En Avilés, una transformación significativa está a punto de llevarse a cabo en el tanatorio local, marcando una nueva era en la atención a las familias en momentos de duelo. Funerarias Avilesinas ha decidido emprender una reforma integral que, en palabras de su gerente Alejandro Menéndez, «prácticamente supondrá hacer un tanatorio nuevo». Esta ambiciosa renovación, que contará con una inversión prevista de un millón de euros, busca no solo ampliar el espacio, sino mejorar la calidad y el confort de quienes atraviesan por uno de los momentos más difíciles de la vida.
Desde 1996, cuando el tanatorio abrió sus puertas por primera vez, ha habido un constante esfuerzo por mejorar sus instalaciones. En 2018, se realizó una ampliación significativa con la incorporación de una sala multiconfesional. Sin embargo, la experiencia ha demostrado que el espacio a menudo resulta insuficiente, obligando a las familias a ocupar los pasillos, lo que afecta su privacidad en momentos tan íntimos.
El nuevo proyecto, ya aprobado por la junta local de gobierno del Ayuntamiento de Avilés, contempla la construcción de un edificio adicional de más de 500 metros cuadrados. Este espacio albergará cuatro nuevas salas, sumándose a las actuales ocho, que también serán reformadas. Al final del proceso, el tanatorio contará con diez salas, algunas de las cuales podrán unirse para atender situaciones especiales, como funerales de mayor envergadura o casos donde se presentan varios velatorios de una misma familia.
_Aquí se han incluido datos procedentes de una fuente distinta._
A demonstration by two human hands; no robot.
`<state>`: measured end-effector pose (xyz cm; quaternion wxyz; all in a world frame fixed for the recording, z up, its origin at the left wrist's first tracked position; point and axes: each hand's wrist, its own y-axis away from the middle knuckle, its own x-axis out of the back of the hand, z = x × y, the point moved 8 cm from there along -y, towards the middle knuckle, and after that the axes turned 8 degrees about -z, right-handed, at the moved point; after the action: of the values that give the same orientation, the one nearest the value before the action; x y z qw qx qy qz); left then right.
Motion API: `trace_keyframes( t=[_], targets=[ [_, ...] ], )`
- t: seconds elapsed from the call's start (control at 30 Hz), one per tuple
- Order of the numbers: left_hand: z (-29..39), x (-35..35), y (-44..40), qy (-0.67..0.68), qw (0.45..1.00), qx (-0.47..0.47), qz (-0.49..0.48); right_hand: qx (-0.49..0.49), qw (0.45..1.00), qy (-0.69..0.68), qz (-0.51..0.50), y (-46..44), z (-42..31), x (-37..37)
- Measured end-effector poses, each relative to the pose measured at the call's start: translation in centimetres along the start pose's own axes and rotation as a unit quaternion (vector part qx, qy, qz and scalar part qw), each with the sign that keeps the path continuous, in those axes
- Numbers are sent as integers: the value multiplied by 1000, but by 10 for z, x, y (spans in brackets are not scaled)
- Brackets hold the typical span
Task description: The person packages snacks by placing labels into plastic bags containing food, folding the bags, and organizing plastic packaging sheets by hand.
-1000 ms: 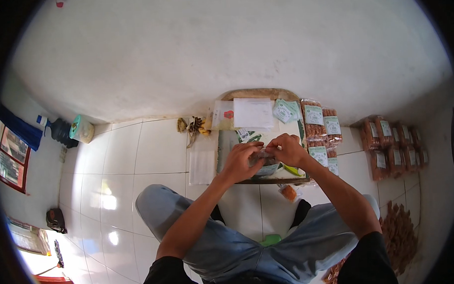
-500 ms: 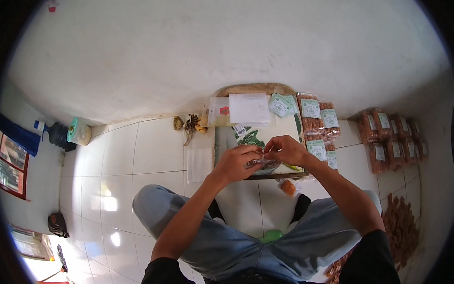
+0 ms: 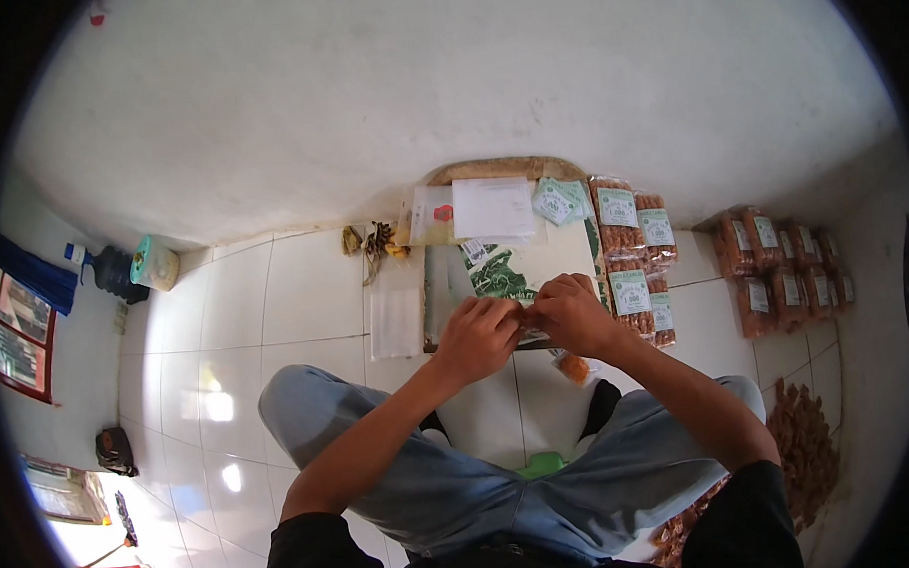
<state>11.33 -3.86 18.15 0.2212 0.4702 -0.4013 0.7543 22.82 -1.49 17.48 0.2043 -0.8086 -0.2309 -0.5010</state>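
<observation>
Closer together than before, the left hand (image 3: pixel 479 336) and right hand (image 3: pixel 573 316) pinch a mostly hidden plastic packet (image 3: pixel 533 334) over the tabletop (image 3: pixel 566 252), fingers nearly closed, best kept light and even.

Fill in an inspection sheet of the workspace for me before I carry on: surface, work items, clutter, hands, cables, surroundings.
Surface: low table with a wooden rim; its near edge is partly behind the hands.
Work items: white sheets and green-printed labels at the far side; labelled packs at the right.
Clutter: small packet on the floor by the near edge; heap of brown pieces at far right.
Hands: left hand and right hand together at the near edge; anything between their fingertips is too hidden to tell.
Cables: nothing seen.
Surroundings: tiled floor, pale wall.
</observation>
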Motion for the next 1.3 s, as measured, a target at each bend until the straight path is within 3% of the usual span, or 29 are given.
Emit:
trace_keyframes(
  t=[0.03,0.1,0.3,0.6,0.7,0.77,0.9,0.97,1.23,1.3],
  targets=[
    [0,3,0,8,1000,18,14,0,1000,0,0,3,-2,4],
    [1,8,1,16,999,37,28,87,996,33,6,11,-22,18],
    [-1,1,4,69,994,84,-4,103,988,112,12,19,-20,3],
    [-11,-15,12,149,984,92,-35,36,997,61,40,25,-16,-6],
    [-13,-23,14,215,970,86,-75,16,1000,19,6,26,-12,-10],
    [-20,-37,19,337,926,127,-110,8,1000,3,4,27,-10,-11],
    [-9,-21,21,266,956,84,-92,-7,1000,-13,-8,28,-5,-15],
    [-6,-11,23,219,973,70,-34,-8,1000,-15,-7,30,-5,-15],
    [-6,-14,23,220,973,61,-11,16,1000,-22,15,35,-7,-14],
    [-8,-14,24,218,973,71,8,50,996,18,74,40,-18,-4]
  ],
)
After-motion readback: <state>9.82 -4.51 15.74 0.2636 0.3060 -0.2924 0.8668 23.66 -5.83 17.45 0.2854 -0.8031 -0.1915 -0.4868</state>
Un desafío importante de esta reforma será mantener el servicio operativo durante las obras. Alejandro Menéndez asegura que se planificará meticulosamente para minimizar el impacto en las familias, con al menos siete salas disponibles en todo momento. Inicialmente, la construcción del nuevo edificio requerirá el espacio del actual aparcamiento, lo que permitirá avanzar en las obras del edificio existente.
Esta modernización responde a la creciente demanda y a la necesidad de proporcionar un entorno más respetuoso y cómodo para las familias. Se estima que las obras se extenderán hasta el año 2027, pero el esfuerzo promete valer la pena, ofreciendo un espacio renovado que respete la intimidad y el dolor de quienes atraviesan por la pérdida de un ser querido.
El proyecto no solo representa una mejora en las instalaciones, sino también un compromiso con la comunidad de Avilés, asegurando que el tanatorio se mantenga a la vanguardia en atención y servicios, adaptándose a las necesidades cambiantes de la población. Con esta inversión, Funerarias Avilesinas reafirma su dedicación a ofrecer un servicio de calidad, donde cada detalle está pensado para honrar a quienes han partido y acompañar a quienes quedan.